Journalists and columnists from all corners of the Internet have done a fine job picking apart the op-ed's argument.
At the website fivethirtyeight.com, writer Mona Chalabi pointed out that while intimate violence rates appear to be lower among married women, Wilcox and Wilson failed "to rule out the possibility of confounding variables."
" 'The marrying kind tend to be more educated, wealthier and whiter,' so the focus on marriage should come with some exploration of the fact that education, income and race could also partly explain trends in intimate violence," Chalabi writes.
Chalabi even talked to Shannon Catalano, the author of the 2012 Department of Justice study upon which Wilcox and Wilson rely for much of their analysis. Not surprisingly, Catalano says they presented her statistics without sufficient context.
"The graph which they used from my report does show clear differences between intimate violence rates -- but that is because it is only showing one variable; household composition. The story could change if we started to control for other factors," she told Chalabi.
When the Department of Justice did try to control for other factors in a 2000 study, it found that couples with status disparities experience more intimate partner violence than do couples with no status disparities. It also found that women were more likely to report intimate partner violence if their education levels were higher than those of their male partners.
"We don't know if married women are more or less likely to report to the Bureau of Justice Statistics that they are being victimized by an intimate partner than unmarried women," Chalabi explains. Wilcox and Wilson's "op-ed never addresses the fact that relationship status could affect reporting rates -- and therefore the reliability of the authors' conclusions."

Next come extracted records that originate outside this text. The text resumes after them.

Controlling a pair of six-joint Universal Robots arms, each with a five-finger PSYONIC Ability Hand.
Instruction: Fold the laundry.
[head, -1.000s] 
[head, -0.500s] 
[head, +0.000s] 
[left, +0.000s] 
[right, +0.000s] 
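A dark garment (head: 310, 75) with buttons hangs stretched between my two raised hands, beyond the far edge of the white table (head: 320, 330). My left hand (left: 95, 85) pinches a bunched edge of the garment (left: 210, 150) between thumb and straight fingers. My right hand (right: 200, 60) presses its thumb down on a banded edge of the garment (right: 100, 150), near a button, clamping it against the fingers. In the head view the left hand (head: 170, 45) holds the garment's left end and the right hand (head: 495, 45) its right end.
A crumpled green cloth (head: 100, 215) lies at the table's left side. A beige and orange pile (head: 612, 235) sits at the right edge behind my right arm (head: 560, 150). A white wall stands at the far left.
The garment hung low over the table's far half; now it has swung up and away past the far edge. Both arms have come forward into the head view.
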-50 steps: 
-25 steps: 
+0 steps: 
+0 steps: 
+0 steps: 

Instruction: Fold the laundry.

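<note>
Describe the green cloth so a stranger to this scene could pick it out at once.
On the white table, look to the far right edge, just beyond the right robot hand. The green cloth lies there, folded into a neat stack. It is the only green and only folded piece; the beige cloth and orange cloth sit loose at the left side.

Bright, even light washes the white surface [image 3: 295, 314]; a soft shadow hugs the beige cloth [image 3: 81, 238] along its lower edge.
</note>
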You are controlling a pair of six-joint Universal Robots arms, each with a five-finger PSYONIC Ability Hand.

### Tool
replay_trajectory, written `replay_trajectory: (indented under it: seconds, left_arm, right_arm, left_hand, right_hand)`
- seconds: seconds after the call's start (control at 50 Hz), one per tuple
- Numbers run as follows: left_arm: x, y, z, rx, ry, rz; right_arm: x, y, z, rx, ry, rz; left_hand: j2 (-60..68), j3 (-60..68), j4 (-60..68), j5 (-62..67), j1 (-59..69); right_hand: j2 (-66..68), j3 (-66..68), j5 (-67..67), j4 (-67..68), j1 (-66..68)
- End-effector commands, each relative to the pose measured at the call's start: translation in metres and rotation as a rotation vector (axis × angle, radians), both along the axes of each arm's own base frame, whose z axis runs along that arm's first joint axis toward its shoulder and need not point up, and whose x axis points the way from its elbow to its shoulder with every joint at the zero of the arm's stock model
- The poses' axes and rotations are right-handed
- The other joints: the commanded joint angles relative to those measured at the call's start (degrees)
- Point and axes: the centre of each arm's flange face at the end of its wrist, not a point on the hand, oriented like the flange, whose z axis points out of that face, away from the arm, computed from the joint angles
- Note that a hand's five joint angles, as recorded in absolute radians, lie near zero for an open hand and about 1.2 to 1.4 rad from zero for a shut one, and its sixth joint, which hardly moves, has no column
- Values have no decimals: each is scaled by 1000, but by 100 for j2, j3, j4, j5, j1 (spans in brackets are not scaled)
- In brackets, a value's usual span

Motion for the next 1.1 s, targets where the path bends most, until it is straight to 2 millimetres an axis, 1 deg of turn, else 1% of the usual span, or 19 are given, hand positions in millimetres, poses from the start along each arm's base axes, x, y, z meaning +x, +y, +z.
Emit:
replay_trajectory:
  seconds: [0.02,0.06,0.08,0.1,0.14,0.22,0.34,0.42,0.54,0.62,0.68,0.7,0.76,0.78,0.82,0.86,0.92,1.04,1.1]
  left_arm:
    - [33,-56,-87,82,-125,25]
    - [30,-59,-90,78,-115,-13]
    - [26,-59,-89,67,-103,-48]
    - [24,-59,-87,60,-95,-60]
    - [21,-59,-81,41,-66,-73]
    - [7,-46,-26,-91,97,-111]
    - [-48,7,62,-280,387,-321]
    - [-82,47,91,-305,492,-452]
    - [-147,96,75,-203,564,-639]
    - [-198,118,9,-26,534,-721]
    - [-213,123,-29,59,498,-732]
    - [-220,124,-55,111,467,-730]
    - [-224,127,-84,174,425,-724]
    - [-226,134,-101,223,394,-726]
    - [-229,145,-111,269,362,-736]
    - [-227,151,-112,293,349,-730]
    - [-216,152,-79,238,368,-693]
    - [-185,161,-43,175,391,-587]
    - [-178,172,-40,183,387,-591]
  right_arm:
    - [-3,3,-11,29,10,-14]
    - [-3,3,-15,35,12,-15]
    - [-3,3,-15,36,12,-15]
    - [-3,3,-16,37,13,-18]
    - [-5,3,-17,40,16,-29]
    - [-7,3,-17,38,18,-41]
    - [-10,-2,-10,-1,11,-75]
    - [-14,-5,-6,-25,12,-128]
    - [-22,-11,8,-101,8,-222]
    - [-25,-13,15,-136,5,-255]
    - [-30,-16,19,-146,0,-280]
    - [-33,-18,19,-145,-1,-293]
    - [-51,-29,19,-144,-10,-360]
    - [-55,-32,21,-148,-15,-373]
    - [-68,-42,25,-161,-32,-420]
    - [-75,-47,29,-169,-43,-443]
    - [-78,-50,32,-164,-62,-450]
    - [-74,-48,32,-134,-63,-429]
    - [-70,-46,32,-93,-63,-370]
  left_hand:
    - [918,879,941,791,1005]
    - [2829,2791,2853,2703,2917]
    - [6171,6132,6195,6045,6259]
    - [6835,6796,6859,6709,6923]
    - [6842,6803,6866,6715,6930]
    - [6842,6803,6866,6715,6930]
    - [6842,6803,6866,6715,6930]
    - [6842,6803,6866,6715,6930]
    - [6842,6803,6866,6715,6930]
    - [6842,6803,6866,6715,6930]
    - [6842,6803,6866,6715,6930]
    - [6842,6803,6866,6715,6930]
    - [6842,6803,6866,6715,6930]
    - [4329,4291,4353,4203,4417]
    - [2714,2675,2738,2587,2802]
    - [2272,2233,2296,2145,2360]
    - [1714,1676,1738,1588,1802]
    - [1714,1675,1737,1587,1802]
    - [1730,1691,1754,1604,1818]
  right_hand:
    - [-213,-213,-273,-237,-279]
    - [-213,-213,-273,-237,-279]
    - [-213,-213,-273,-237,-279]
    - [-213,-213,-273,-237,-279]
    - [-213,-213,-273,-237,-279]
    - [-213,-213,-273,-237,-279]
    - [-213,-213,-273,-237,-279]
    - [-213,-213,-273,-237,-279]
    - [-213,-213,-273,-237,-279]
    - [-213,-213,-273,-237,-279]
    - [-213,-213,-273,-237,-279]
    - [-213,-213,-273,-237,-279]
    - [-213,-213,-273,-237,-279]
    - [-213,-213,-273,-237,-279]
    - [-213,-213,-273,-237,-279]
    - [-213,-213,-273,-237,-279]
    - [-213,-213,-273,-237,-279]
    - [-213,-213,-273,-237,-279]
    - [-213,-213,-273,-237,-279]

Wilcox and Wilson completely ignore such variables in their narrow interpretation of the statistics. But the deeper injury done by their op-ed, of course, is that their essay ultimately arrives at the same old tired, harmful conclusion: shaming and blaming women who are victims of gender-based violence.
Over at Salon, assistant editor Katie McDonough summed up overwhelming reaction of most readers:
The actual lesson of the social science is not that marriage is the solution to violence against women, but that cultivating nonviolence, trust and open communication in our relationships -- and in men -- really matters.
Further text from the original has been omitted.